Châtelet Station, Direction Cassiopeia is the 9th volume of the adventures of Valerian. Published in the French magazine Pilote Mensuel in 1980, it’s the beginning of a sumptuous diptych where Pierre Christin will deploy all of his talents as a scriptwriter to take us from the Earth to the Moon to Cassiopeia through a complex and delightful plot. It’s also the first volume of the series where the action is taking place exactly in the same period as it was written: the 80’s; this allows us to all the more appreciate Jean-Claude Mézières’ incredible talent for the art of narration and drawing.

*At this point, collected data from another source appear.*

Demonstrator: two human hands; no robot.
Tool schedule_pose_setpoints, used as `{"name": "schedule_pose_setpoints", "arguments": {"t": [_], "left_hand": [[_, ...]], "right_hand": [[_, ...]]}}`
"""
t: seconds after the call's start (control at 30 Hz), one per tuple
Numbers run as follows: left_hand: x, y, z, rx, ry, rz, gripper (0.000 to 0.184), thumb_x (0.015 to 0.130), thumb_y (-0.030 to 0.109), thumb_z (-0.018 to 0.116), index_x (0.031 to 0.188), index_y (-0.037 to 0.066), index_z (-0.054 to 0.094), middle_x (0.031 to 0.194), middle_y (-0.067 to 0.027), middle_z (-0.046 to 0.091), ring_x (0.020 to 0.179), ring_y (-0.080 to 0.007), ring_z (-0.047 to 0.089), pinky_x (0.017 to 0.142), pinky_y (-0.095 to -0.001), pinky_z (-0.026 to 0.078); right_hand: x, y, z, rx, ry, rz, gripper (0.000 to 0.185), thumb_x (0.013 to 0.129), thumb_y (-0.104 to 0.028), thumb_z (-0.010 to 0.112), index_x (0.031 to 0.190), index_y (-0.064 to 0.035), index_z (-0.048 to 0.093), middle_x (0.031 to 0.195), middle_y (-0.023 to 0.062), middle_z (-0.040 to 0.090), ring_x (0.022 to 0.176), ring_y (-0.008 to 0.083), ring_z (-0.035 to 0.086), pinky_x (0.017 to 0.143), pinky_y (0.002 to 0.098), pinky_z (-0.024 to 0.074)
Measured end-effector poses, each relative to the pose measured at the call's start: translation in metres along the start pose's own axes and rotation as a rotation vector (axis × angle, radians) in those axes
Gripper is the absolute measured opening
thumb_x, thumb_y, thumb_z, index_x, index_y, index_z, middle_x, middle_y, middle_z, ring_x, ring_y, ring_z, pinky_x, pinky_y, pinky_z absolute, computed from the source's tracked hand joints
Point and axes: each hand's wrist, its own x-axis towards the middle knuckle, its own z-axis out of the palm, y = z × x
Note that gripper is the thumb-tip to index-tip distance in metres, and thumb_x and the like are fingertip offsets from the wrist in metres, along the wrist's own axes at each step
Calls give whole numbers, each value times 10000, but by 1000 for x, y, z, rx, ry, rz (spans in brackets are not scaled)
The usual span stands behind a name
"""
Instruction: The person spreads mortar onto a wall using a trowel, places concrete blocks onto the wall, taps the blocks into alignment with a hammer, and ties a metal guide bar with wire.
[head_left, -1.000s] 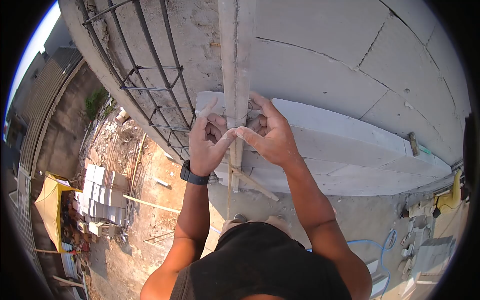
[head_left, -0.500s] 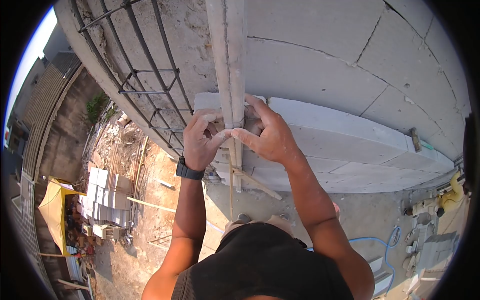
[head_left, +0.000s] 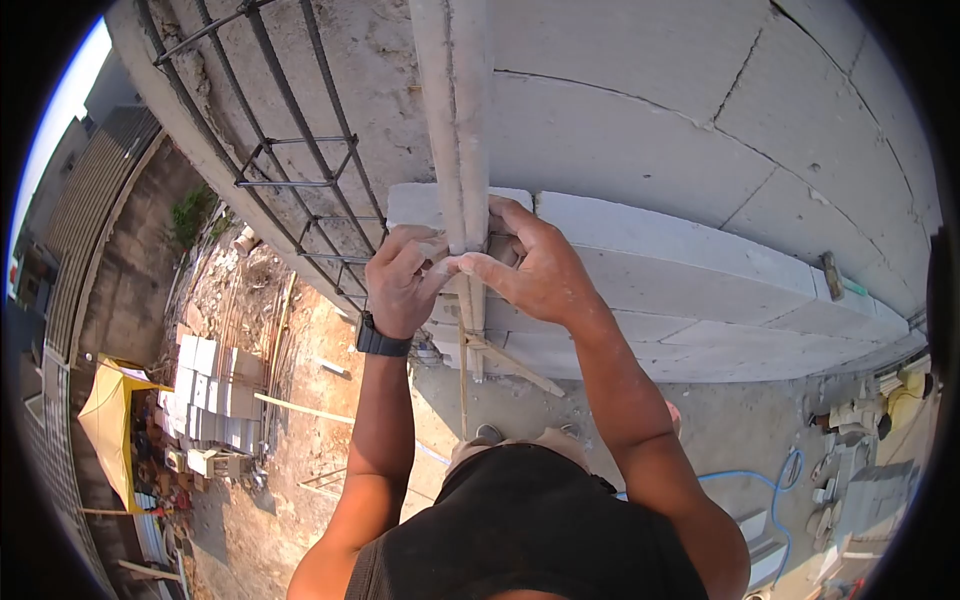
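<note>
A pale upright post (head_left: 454, 130), with a seam down its length, stands before the block wall. My left hand (head_left: 402, 285) is at the post's left side, fingers curled, thumb reaching to its front. On the other side, my right hand (head_left: 535, 262) has its fingers bent around the post's right edge. Both thumbs nearly meet at the front, with tips pressed as in a pinch. A thin line like a wire crosses the post just above them; what the fingertips hold is too small to make out. Behind the hands lies a white block course (head_left: 660, 235).
A rebar cage (head_left: 290, 100) runs along the left. A hammer (head_left: 831, 277) lies on the block ledge. Below are a slanted wooden brace (head_left: 520, 366), a blue hose (head_left: 745, 476), stacked blocks (head_left: 205, 375) and a yellow canopy (head_left: 108, 410). A person in yellow (head_left: 907, 398) is far right.
My left fingers have shifted slightly and curl more beside the post. My right hand stays nearly in place. The person in yellow at far right has changed posture.
</note>
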Motion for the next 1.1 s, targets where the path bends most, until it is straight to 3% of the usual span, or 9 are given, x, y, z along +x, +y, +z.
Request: {"name": "schedule_pose_setpoints", "arguments": {"t": [0.13,0.23,0.3,0.43,0.5,0.63,0.93,1.0,1.1], "left_hand": [[-2,-5,2,23,5,36,268,751,159,829,946,20,708,951,-100,668,737,-213,648,572,-300,519],[-4,-5,5,30,22,28,256,750,152,825,935,21,707,954,-107,669,770,-241,662,584,-311,529],[-6,-8,7,57,57,62,258,743,162,830,927,28,707,944,-107,671,777,-251,664,604,-320,532],[-6,-10,10,90,89,119,267,734,176,838,923,34,713,927,-103,676,781,-255,664,628,-327,533],[-5,-10,11,89,126,162,274,731,193,847,921,42,721,916,-94,682,778,-245,661,638,-326,529],[-5,-5,13,30,143,125,282,731,211,852,922,46,727,916,-89,687,767,-230,655,623,-318,522],[-9,-6,15,19,193,129,303,739,235,852,942,45,730,903,-87,679,724,-204,644,600,-309,511],[-9,0,15,-6,179,68,293,755,216,846,948,32,725,904,-99,674,720,-186,643,599,-298,507],[-13,-3,19,-75,188,28,281,778,183,836,968,16,714,911,-112,671,696,-177,638,592,-286,504]], "right_hand": [[-3,-4,3,69,7,13,642,811,-311,770,1306,28,540,1119,228,661,787,286,673,748,357,530],[-5,-6,6,-231,163,-165,594,821,-297,754,1290,9,557,1122,193,623,717,226,651,714,338,524],[-12,-20,6,-108,182,2,477,823,-211,774,1199,28,603,1084,130,608,691,143,594,661,288,488],[-19,-19,8,-122,242,-6,420,827,-190,759,1158,21,610,1037,116,619,676,135,584,624,288,475],[-20,-16,9,-151,257,-28,406,816,-172,741,1158,-11,596,993,134,616,588,190,612,594,318,502],[-20,-12,15,-48,311,2,368,822,-156,727,1141,-21,604,965,133,640,626,203,634,595,326,508],[-25,-9,14,-210,276,-5,344,849,-184,684,1144,-12,640,1010,177,644,918,358,653,776,410,522],[-26,-2,15,-288,257,8,327,849,-141,693,1142,2,660,966,117,663,677,180,608,623,315,493],[-24,3,19,-254,282,-60,321,849,-136,692,1140,-4,657,862,93,665,645,179,596,604,326,484]]}}
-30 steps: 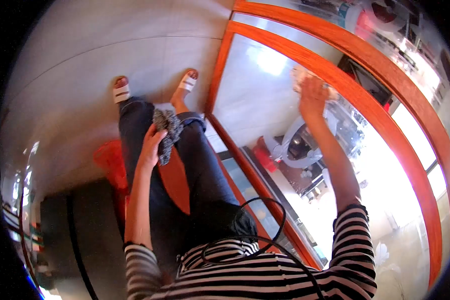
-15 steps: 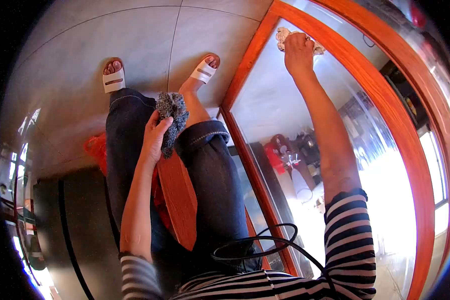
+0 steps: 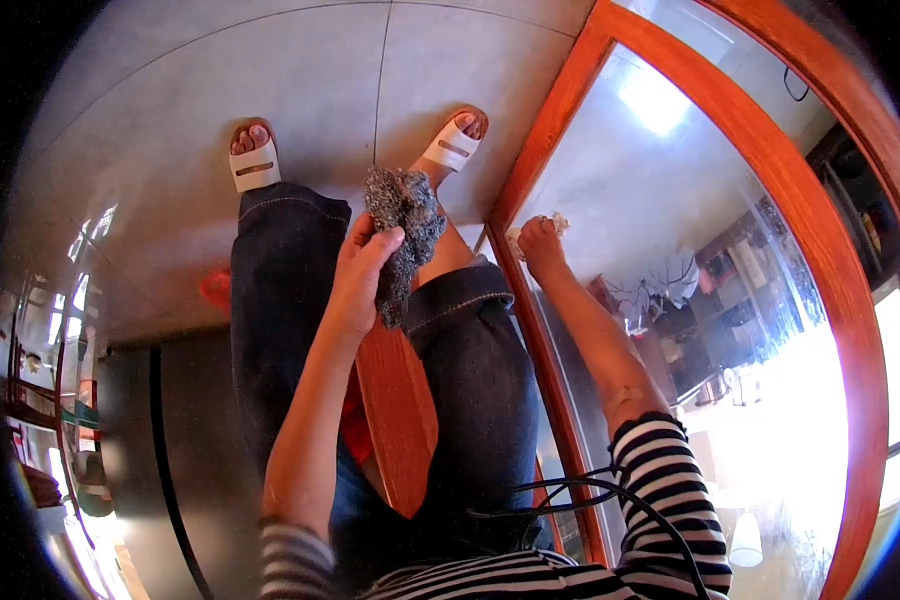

Halfway between the end of the 30-year post-war boom and the problems on planet Zomuk, the Adventure is back, for our greatest pleasure!
- Éditions Caurette, November 2017
- ISBN 979-10-96315-04-8
- 35 x 47 cm (13.7″ x 18.5″), 80 pages, hardcover, 170 gsm
- 195,00 €
As with all AE format material (Artist’s Editions, Artifact Editions, Gallery Editions, Art Editions, Studio Editions, etc), this is a collection of classic comic material and I’ll be reviewing the book and not the story. For a complete list of all current and announced editions, with review links, please visit our Index. Also, see What is an Artist’s Edition and our Artist Index.
Éditions Caurette is not simply presenting a tirage de luxe but a complete experience. We’re presented with the complete story in its original art boards, all but five, along with a comprehensive interview with the creators, a facsimile of an original art board, and a facsimile folder of the complete script. A limited edition of 499, signed by both creators.
And like any luxury item, you pay for the experience. At 195,00 € for 80 pages, it’s enough to make you pause. But for fans of Valerian, this is as good as it gets outside of owning the original art.
Of the eighty pages, forty-six are the original art boards. The interview is twelve pages, followed by fourteen pages of panel enlargements. The scans are excellent with nary a blur. The image above provides on the left one of the pages that isn’t original art, and the publisher did as good a job as possible.
The design is quite engaging. I haven’t seen a signature page being an endpaper, but it works well here with the signatures in metallic silver. There’s not much that can be done with the original art pages, but the book’s page number runs along the bottom center. The interview is filled with original art, photos, and a yellow border. I was very impressed with the pages of panel enlargements. At first, I dismissed these as page fillers, but they are all very clear and showcase Mézières’ art so well. No text on the cover; everything is hot stamped on the cloth spine.
Then there are the extras. The facsimile artboard is folded and the back shows the tape and Dargaud stamp. It’s a wonderful addition, giving us the look and feel of the originals. It’s also full size and allows us to see how much the book’s art has been reduced. Also included is a facsimile dossier containing Christin’s thirty-five paged typed script with notes and corrections. Not only do we get all the original art but also the script, putting us right into the creative process.
Production is superb: a sewn binding of 170 gsm matte paper. The book comes in a cardboard box with tissue paper around the book and extras. The dossier is shrink-wrapped. The sticker on the box is excellent, providing the name, ISBN and limited edition number. The great part is that it wraps around over the spine of the box giving all the pertinent information for those who store their books in the box.
I ordered this and Brooklyn Station Terminus Cosmos at the beginning of 2022. I had just finished reading the Complete Valerian hardcovers from Cinebook and to me, these were the two best stories. Caurette was on the last copies of Métro Châtelet Direction Cassiopée at the time and has since sold out. You may be able to locate it from some online retailers or small shops.